If, as is expected, he is elected in February by the academy's 1,600 members, Mr. Alberts would also automatically assume the chairmanship of the National Research Council, the arm of the academy that is overseeing the development of national standards for science curriculum, teaching, and assessment.


The Education Department has approved a college-financial-aid application to supplement the free form supplied by the federal government.

Congress required the use of a free form when it amended the Higher Education Act. Institutions needing more information than disclosed on the new form were allowed to require supplemental forms approved by the department.

Agency officials had withheld approval of a form developed by the College Board due to concerns about its cost and fears that students would mistakenly believe its use is mandatory.

The College Board agreed to hold the processing fee at last year's level and to add to the form a list of institutions that require its use or accept it as a supplementary application.


The Student Loan Marketing Association is lowering interest rates for new borrowers who make payments on time.

Under the Great Rewards Program, which will begin with loans taken out in July 1993, borrowers who make timely payments for the first 48 months will receive a 2 percentage point decrease in their loan rate.


The Energy Department has released a guide to federal laboratories, facilities, and other resources for science and mathematics educators.

The "Guidebook to Excellence'' was released this month at a White House press conference.

Officials said the guidebook would help educators take advantage of the Executive Order on Improving Mathematics and Science Education Goals, signed by President Bush in November.

The order directs federal agencies, particularly those with scientific, mathematical, or engineering missions, to make teacher-training and precollegiate-education programs a priority. (See Education Week, Nov. 25, 1992.)

Free copies of the guide may be obtained from the Office of Scientific and Technical Information, P.O. Box 62, Oak Ridge, Tenn. 37831; (615) 576-8401.


The Defense Conversion Commission has criticized a Defense Department program designed to provide financial aid to servicemen and servicewomen who want to become teachers after completing their military service.

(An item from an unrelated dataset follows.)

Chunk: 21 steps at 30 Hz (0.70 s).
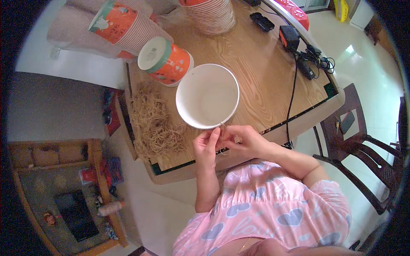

The program was authorized under the National Defense Authorization Act and received $65 million for fiscal 1993, according to the House Appropriations Committee.

The commission, established by Congress last April to study the consequences of the scaling back of the military, concluded that "the program oversight and funding responsibility is not placed in the agency whose mission would be most directly furthered by success of the program.'' The panel also concluded that its cost seemed out of scale for the estimated 1,000 to 2,000 participants.

A commission staff member said panelists support the program but believe that "the training of teachers and the giving out of awards of money for individuals to become teachers is more of an Education Department responsibility.''

Glenn Flood, a Pentagon spokesman, said department officials were still reviewing the commission's report.


An independent commission last week called on President-elect Bill Clinton to step up civil-rights enforcement.

In a 450-page report, the Citizens Commission on Civil Rights said civil-rights problems would not be resolved by economic recovery alone.

The commission urged the incoming President to order the Justice Department to prevent the dissolution of court orders mandating school desegregation.

It also said more services are needed for people who do not speak English well, and recommended more funding for Chapter 1 and other programs aimed at low-income students.

The commission also advised Mr. Clinton to consider the potential segregative impact of school-choice policies.


The Education Department has issued documents designed to help schools reach the national education goals.

Department employees compiled information related to each of the six goals, according to a news release. The documents mailed to schools last month provide advice on lowering dropout rates and ridding schools of violence and drugs. They include programmatic and policy suggestions, and examples of schools with effective programs.

More information is available through the department's toll-free telephone line, (800) USA-LEARN.